▸ Action item: For every line in the material, print that line exactly.

Top of Data excerpt

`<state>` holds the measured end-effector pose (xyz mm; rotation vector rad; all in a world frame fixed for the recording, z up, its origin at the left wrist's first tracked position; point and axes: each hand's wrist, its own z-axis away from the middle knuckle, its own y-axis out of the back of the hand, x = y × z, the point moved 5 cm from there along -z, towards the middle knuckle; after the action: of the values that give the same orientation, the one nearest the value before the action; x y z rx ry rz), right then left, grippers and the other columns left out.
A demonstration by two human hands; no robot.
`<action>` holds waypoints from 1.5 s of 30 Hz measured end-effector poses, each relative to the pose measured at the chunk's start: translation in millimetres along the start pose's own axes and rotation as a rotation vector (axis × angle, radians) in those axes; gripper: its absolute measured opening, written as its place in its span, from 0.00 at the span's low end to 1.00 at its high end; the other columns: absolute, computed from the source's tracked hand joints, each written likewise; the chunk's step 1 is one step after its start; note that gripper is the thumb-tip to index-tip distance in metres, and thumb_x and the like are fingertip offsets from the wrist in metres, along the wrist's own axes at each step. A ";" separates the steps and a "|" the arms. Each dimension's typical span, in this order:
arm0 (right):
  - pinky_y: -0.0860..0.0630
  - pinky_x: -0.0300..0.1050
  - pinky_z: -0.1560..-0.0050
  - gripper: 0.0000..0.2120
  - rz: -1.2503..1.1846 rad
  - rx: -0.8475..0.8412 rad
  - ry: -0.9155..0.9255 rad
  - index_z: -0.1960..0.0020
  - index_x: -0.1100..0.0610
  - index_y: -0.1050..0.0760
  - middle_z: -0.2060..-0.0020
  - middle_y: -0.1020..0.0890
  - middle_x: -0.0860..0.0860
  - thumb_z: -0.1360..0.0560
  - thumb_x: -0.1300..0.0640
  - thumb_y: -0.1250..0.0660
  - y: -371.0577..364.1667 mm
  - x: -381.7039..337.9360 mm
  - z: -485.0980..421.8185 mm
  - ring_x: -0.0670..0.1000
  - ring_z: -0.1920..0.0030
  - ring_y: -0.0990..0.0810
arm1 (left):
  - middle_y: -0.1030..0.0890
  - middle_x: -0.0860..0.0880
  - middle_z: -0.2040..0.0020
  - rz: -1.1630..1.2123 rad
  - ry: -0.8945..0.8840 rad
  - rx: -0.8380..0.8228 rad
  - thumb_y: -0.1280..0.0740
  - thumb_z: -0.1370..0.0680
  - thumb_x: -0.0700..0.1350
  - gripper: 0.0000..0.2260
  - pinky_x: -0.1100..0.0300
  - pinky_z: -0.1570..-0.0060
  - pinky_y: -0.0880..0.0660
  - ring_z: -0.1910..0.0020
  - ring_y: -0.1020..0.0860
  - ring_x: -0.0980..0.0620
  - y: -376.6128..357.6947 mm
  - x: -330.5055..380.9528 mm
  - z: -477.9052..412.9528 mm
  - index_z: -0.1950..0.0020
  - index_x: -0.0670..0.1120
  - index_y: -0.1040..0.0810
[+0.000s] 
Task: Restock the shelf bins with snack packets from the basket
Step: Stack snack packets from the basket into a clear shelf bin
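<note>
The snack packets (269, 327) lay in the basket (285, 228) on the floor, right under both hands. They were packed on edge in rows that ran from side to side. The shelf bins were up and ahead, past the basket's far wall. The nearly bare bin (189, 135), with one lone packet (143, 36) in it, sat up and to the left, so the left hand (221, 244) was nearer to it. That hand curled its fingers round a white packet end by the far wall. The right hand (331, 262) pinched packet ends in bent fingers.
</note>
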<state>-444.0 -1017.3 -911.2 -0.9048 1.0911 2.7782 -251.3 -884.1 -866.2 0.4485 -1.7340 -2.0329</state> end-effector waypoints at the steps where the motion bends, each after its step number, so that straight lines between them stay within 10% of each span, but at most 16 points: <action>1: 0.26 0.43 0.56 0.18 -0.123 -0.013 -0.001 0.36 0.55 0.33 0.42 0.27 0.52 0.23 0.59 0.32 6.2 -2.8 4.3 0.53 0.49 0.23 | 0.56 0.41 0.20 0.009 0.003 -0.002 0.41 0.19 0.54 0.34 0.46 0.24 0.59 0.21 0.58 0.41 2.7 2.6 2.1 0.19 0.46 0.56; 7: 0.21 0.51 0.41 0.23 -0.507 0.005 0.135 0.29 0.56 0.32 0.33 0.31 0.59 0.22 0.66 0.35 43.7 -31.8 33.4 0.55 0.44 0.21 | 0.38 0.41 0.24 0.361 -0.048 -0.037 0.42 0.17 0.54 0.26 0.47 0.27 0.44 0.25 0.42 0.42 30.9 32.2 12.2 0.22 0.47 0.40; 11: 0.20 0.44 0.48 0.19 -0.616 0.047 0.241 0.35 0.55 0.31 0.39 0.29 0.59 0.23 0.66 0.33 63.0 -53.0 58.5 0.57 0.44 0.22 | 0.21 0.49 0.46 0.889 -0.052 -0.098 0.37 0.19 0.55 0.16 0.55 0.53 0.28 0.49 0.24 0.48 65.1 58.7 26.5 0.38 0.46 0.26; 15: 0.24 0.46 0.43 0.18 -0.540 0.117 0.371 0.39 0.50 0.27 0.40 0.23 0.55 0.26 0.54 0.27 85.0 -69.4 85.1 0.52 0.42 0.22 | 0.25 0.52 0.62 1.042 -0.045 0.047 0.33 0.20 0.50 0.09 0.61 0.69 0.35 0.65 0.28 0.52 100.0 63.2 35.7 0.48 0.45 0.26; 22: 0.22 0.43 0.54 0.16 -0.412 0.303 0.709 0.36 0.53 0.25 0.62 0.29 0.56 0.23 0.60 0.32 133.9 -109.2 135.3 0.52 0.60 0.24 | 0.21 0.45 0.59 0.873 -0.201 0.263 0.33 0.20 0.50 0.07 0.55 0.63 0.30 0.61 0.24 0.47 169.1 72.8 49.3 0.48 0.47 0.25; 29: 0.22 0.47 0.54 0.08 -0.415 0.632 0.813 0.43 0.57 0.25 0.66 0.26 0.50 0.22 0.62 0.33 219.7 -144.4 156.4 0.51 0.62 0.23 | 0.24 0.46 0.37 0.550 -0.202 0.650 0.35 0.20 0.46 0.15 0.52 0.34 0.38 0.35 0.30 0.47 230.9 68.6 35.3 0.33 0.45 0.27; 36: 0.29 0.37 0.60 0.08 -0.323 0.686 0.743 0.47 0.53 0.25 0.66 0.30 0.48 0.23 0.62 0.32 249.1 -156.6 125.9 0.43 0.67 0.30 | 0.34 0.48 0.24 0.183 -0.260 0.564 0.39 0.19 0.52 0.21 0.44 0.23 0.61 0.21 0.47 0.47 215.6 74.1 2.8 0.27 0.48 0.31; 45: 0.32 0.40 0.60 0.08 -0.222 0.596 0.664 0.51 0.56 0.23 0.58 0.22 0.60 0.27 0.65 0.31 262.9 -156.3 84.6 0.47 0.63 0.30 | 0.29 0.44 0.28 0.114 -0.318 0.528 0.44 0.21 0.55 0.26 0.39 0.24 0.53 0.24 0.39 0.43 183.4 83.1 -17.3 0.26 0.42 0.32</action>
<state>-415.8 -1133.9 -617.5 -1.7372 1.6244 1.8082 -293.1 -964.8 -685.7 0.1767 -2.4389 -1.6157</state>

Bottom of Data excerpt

▸ Answer area:
`<state>` holds the measured end-effector pose (xyz mm; rotation vector rad; all in a world frame fixed for the recording, z up, its origin at the left wrist's first tracked position; point and axes: each hand's wrist, its own z-axis away from the middle knuckle, its own y-axis out of the back of the hand, x = y × z, the point moved 5 cm from there along -z, towards the middle knuckle; after the action: of the values that give the same orientation, the one nearest the value before the action; x y z rx ry rz), right then left, grippers and the other columns left out.
A demonstration by two human hands; no robot.
`<action>` holds waypoints from 1.5 s of 30 Hz measured end-effector poses, each relative to the pose measured at the chunk's start: translation in millimetres along the start pose's own axes and rotation as a rotation vector (axis × angle, radians) in those axes; gripper: its absolute measured opening, written as its place in its span, from 0.00 at the span's low end to 1.00 at its high end; the other columns: absolute, computed from the source's tracked hand joints, each written likewise; the chunk's step 1 is one step after its start; note that gripper is the thumb-tip to index-tip distance in metres, and thumb_x and the like are fingertip offsets from the wrist in metres, along the wrist's own axes at each step. A ";" separates the steps and a "|" the arms. Each dimension's typical span, in this order:
arm0 (right):
  - pinky_y: -0.0860..0.0630
  - pinky_x: -0.0300..0.1050
  - pinky_z: -0.1560..-0.0050
  - gripper: 0.0000..0.2120
  - rz: -1.2503..1.1846 rad
  - rx: -0.8475..0.8412 rad
  - ry: -0.9155..0.9255 rad
  - index_z: -0.1960..0.0020
  - index_x: -0.1100..0.0610
  - index_y: -0.1050..0.0760
  - middle_z: -0.2060..-0.0020
  - middle_y: -0.1020..0.0890
  - middle_x: -0.0860..0.0860
  - thumb_z: -0.1360..0.0560
  - thumb_x: -0.1300..0.0640
  - thumb_y: -0.1250..0.0660
  - y: -371.0577..364.1667 mm
  - x: -381.7039..337.9360 mm
  - z: -485.0980..421.8185 mm
  - ring_x: -0.0670..0.1000
  - ring_z: -0.1920..0.0030
  - ring_y: -0.0990..0.0810
arm1 (left):
  - middle_y: -0.1030..0.0890
  - middle_x: -0.0860..0.0880
  - middle_z: -0.2040..0.0020
  - rz: -1.1630..1.2123 rad
  - ry: -0.8945..0.8840 rad
  - rx: -0.8380..0.8228 rad
  - thumb_y: -0.1280..0.0740
  - thumb_z: -0.1370..0.0680
  - thumb_x: -0.0700..0.1350
  - gripper: 0.0000..0.2260
  - pinky_x: -0.1100..0.0300
  - pinky_z: -0.1570..-0.0060
  - pinky_y: -0.0880..0.0660
  - ring_z: -0.1910..0.0020
  - ring_y: -0.1020..0.0860
  - ring_x: -0.0980..0.0620
  - y: -376.6128..357.6947 mm
  - x: -330.5055..380.9528 mm
  - z: -477.9052..412.9528 mm
  - index_z: -0.1950..0.0020
  - index_x: -0.0670..0.1120
  - index_y: -0.1040..0.0810
[+0.000s] 
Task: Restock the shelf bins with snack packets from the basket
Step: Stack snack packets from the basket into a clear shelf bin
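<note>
The snack packets (269, 327) lay in the basket (285, 228) on the floor, right under both hands. They were packed on edge in rows that ran from side to side. The shelf bins were up and ahead, past the basket's far wall. The nearly bare bin (189, 135), with one lone packet (143, 36) in it, sat up and to the left, so the left hand (221, 244) was nearer to it. That hand curled its fingers round a white packet end by the far wall. The right hand (331, 262) pinched packet ends in bent fingers.
</note>
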<state>-444.0 -1017.3 -911.2 -0.9048 1.0911 2.7782 -251.3 -884.1 -866.2 0.4485 -1.7340 -2.0329</state> end-effector waypoints at the steps where the motion bends, each after its step number, so that straight lines between them stay within 10% of each span, but at most 16 points: <action>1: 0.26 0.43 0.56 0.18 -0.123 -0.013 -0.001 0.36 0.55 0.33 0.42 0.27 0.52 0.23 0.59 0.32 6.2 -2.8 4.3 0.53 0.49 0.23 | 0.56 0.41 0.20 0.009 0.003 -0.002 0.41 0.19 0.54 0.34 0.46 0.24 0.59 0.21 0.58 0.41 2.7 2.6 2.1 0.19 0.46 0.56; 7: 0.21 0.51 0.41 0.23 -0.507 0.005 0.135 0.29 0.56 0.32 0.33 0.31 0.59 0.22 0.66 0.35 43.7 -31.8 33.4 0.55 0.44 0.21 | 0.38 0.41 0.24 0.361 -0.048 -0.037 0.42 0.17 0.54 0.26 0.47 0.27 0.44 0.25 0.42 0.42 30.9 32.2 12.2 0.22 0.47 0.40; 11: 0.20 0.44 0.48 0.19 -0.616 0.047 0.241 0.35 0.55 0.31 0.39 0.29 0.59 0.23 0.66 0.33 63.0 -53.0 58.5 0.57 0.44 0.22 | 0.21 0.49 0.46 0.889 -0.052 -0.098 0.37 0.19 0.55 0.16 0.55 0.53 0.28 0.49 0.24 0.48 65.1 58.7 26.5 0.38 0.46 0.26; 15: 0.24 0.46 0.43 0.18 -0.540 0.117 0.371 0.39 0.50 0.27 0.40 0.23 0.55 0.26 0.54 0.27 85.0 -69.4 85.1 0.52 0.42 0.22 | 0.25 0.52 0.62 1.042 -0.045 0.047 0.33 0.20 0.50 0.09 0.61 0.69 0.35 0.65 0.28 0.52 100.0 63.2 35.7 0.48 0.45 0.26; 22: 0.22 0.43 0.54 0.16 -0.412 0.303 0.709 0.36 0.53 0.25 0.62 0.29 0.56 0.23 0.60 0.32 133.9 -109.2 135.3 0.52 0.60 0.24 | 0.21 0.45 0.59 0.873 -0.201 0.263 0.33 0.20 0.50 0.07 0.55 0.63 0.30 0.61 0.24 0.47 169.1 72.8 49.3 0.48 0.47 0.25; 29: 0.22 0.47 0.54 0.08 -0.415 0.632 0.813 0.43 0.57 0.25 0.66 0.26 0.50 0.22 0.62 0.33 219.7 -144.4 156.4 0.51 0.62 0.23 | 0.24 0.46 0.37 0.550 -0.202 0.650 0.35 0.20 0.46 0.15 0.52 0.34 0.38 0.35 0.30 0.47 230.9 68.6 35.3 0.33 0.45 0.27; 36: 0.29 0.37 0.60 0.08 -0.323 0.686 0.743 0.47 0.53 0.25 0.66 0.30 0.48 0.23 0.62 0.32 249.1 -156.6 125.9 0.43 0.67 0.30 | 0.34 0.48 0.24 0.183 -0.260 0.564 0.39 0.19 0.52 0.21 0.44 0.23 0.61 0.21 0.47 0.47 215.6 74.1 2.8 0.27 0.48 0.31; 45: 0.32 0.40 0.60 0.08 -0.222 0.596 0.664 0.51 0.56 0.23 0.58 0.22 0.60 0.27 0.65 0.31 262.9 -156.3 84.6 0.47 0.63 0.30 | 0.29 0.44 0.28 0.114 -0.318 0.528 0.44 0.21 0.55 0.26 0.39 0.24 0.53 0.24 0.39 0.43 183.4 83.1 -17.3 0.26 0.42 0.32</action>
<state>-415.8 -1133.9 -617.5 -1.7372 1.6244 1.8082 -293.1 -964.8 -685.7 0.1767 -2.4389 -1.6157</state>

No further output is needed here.